3. Enable Google Container Registry (GCR) on your GCP project and configure the docker CLI to authenticate to GCR:

   gcloud services enable containerregistry.googleapis.com
   
   gcloud auth configure-docker -q
   

4. In the root of this repository, run skaffold run --default-repo=gcr.io/[PROJECT_ID], where [PROJECT_ID] is your GCP project ID.

   This command:

   • builds the container images
   • pushes them to GCR
   • applies the ./kubernetes-manifests deploying the application to Kubernetes.

   Troubleshooting: If you get "No space left on device" error on Google Cloud Shell, you can build the images on Google Cloud Build: Enable the Cloud Build API, then run skaffold run -p gcb --default-repo=gcr.io/[PROJECT_ID] instead.

5. Find the IP address of your application, then visit the application on your browser to confirm installation.

   kubectl get service frontend-external
   

   Troubleshooting: A Kubernetes bug (will be fixed in 1.12) combined with a Skaffold bug causes load balancer to not to work even after getting an IP address. If you are seeing this, run kubectl get service frontend-external -o=yaml | kubectl apply -f- to trigger load balancer reconfiguration.

Option 3: Using Static Images

💡 Recommended for test-driving the application on an existing cluster.

Prerequisite: a running Kubernetes cluster.

1. Clone this repository.

2. Deploy the application: kubectl apply -f ./release/kubernetes-manifests

3. Run kubectl get pods to see pods are in a healthy and ready state.

4. Find the IP address of your application, then visit the application on your browser to confirm installation.

   kubectl get service frontend-external
   

Generate Synthetic Traffic

1. If you want to create synthetic load manually, in the root of the repository, use the loadgenerator-tool executable. For example:

$ ./loadgenerator-tool startup --zone us-central1-c [SANDBOX_FRONTEND_ADDRESS]

(Optional) Deploying on a Istio-installed GKE cluster

Note: you followed GKE deployment steps above, run skaffold delete first to delete what's deployed.

1. Create a GKE cluster (described above).

2. Use Istio on GKE add-on to install Istio to your existing GKE cluster.

   gcloud beta container clusters update demo \
       --zone=us-central1-a \
       --update-addons=Istio=ENABLED \
       --istio-config=auth=MTLS_PERMISSIVE
   

   NOTE: If you need to enable MTLS_STRICT mode, you will need to update several manifest files:

   • kubernetes-manifests/frontend.yaml: delete "livenessProbe" and "readinessProbe" fields.
   • kubernetes-manifests/loadgenerator.yaml: delete "initContainers" field.

3. (Optional) Enable Stackdriver Tracing/Logging with Istio Stackdriver Adapter by following this guide.

4. Install the automatic sidecar injection (annotate the default namespace with the label):

   kubectl label namespace default istio-injection=enabled
   

5. Apply the manifests in ./istio-manifests directory.

   kubectl apply -f ./istio-manifests
   

   This is required only once.

6. Deploy the application with skaffold run --default-repo=gcr.io/[PROJECT_ID].

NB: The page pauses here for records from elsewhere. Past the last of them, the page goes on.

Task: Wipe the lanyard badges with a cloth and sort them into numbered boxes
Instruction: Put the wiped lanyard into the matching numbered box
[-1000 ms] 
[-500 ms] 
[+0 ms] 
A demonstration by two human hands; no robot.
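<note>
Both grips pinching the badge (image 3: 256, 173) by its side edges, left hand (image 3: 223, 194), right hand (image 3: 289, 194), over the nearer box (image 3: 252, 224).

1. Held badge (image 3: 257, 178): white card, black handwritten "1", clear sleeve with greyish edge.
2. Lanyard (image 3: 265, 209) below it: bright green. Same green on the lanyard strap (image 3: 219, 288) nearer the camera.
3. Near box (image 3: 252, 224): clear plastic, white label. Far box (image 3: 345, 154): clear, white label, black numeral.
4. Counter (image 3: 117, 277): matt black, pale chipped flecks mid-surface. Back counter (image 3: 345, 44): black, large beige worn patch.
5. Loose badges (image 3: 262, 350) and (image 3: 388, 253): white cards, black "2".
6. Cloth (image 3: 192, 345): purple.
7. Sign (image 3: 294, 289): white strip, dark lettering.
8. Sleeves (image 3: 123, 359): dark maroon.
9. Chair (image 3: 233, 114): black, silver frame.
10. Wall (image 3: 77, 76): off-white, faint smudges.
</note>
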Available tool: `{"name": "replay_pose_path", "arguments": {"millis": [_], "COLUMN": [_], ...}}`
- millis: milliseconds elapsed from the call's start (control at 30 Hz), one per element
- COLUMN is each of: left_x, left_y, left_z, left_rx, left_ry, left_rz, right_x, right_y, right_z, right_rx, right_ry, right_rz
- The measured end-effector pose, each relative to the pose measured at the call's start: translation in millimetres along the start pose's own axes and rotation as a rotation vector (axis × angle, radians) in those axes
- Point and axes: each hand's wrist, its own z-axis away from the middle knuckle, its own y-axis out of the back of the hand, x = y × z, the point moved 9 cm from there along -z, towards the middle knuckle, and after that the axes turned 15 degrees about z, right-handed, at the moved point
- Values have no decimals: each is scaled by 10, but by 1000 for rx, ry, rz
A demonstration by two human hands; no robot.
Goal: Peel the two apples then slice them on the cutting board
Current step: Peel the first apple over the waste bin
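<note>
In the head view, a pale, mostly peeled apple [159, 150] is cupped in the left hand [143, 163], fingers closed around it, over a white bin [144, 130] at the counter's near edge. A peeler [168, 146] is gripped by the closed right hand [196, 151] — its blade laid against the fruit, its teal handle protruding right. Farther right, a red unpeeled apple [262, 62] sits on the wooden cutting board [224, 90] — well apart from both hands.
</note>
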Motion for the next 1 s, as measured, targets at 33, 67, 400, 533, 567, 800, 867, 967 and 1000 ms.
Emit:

7. Run kubectl get pods to see pods are in a healthy and ready state.

8. Find the IP address of your istio gateway Ingress or Service, and visit the application.

   INGRESS_HOST="$(kubectl -n istio-system get service istio-ingressgateway -o jsonpath='{.status.loadBalancer.ingress[0].ip}')"
   
   echo "$INGRESS_HOST"
   
   curl -v "http://$INGRESS_HOST"
   

---

This is not an official Google project.